What you should do = Exact reproduction required: the lines below from the line with "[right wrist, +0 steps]" to the line with "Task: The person", both ends included, and no others.

Provided material =
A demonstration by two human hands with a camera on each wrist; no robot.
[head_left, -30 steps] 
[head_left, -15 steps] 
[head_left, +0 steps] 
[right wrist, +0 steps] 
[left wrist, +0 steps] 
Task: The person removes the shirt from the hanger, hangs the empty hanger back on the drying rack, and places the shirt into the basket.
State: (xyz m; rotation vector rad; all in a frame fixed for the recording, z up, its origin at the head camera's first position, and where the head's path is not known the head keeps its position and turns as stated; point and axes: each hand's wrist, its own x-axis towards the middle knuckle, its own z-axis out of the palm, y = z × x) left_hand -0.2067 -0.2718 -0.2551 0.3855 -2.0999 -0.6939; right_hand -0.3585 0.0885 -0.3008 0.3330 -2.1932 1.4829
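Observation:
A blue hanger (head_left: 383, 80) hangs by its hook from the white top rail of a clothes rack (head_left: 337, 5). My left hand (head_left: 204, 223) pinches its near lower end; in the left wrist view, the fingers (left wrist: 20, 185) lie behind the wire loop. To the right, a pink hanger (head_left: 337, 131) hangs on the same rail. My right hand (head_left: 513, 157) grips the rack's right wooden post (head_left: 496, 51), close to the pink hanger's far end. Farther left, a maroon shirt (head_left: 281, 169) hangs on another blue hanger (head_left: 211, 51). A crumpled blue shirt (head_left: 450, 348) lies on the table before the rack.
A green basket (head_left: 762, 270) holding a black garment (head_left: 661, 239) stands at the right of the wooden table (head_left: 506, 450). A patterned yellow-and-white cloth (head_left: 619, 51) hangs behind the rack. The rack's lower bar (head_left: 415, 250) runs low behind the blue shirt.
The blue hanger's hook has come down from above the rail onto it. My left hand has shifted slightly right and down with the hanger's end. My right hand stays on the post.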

Reply to the task =
[right wrist, +0 steps] 
[left wrist, +0 steps] 
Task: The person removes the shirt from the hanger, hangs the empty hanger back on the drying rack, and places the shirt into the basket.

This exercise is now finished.